# What you are asked to do:
Without omitting anything, retype the data that follows.

++++++

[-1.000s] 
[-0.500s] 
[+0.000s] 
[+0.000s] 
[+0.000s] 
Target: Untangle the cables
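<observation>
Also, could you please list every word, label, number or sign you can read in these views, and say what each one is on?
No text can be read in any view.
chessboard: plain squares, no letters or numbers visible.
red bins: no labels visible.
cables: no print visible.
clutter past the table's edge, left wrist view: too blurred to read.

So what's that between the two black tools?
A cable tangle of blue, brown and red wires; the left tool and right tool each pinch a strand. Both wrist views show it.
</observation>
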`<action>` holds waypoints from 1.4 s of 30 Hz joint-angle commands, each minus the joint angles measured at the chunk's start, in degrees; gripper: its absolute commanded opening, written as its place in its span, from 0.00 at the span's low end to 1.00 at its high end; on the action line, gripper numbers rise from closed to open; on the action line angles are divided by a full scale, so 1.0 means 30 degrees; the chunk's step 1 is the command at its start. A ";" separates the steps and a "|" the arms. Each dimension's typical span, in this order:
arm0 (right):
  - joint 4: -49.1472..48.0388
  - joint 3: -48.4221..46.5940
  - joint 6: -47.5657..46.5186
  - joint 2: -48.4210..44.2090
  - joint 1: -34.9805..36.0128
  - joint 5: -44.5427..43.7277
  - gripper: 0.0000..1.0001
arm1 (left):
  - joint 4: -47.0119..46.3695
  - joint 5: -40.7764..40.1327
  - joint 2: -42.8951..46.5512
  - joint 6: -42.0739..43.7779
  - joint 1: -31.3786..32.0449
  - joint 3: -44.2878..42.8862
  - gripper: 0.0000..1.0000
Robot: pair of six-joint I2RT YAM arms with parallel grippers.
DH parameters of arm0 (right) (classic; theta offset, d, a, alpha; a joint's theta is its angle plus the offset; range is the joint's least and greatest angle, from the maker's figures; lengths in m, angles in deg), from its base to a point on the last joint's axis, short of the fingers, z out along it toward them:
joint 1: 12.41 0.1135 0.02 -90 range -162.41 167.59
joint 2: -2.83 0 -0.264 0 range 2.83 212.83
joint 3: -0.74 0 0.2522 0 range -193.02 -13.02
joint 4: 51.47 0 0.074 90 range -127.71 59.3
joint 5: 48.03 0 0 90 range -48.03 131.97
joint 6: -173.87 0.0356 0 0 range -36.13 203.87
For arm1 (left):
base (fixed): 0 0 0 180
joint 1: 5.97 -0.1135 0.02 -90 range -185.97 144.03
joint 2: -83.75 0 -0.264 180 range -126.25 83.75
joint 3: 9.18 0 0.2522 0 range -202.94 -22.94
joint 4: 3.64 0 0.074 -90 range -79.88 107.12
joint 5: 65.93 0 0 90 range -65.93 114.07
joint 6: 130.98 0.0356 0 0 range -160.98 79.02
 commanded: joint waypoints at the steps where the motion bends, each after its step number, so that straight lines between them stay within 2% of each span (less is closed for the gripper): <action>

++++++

# Answer section:
[-1.000s] 
[-0.500s] 
[+0.000s] 
[+0.000s] 
[+0.000s] 
Target: Untangle the cables
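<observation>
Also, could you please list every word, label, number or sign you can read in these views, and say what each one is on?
No text can be read in any view.
chessboard: plain squares, no letters or numbers visible.
red bins: no labels visible.
cables: no print visible.
clutter past the table's edge, left wrist view: too blurred to read.

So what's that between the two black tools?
A cable tangle of blue, brown and red wires; the left tool and right tool each pinch a strand. Both wrist views show it.
</observation>
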`<action>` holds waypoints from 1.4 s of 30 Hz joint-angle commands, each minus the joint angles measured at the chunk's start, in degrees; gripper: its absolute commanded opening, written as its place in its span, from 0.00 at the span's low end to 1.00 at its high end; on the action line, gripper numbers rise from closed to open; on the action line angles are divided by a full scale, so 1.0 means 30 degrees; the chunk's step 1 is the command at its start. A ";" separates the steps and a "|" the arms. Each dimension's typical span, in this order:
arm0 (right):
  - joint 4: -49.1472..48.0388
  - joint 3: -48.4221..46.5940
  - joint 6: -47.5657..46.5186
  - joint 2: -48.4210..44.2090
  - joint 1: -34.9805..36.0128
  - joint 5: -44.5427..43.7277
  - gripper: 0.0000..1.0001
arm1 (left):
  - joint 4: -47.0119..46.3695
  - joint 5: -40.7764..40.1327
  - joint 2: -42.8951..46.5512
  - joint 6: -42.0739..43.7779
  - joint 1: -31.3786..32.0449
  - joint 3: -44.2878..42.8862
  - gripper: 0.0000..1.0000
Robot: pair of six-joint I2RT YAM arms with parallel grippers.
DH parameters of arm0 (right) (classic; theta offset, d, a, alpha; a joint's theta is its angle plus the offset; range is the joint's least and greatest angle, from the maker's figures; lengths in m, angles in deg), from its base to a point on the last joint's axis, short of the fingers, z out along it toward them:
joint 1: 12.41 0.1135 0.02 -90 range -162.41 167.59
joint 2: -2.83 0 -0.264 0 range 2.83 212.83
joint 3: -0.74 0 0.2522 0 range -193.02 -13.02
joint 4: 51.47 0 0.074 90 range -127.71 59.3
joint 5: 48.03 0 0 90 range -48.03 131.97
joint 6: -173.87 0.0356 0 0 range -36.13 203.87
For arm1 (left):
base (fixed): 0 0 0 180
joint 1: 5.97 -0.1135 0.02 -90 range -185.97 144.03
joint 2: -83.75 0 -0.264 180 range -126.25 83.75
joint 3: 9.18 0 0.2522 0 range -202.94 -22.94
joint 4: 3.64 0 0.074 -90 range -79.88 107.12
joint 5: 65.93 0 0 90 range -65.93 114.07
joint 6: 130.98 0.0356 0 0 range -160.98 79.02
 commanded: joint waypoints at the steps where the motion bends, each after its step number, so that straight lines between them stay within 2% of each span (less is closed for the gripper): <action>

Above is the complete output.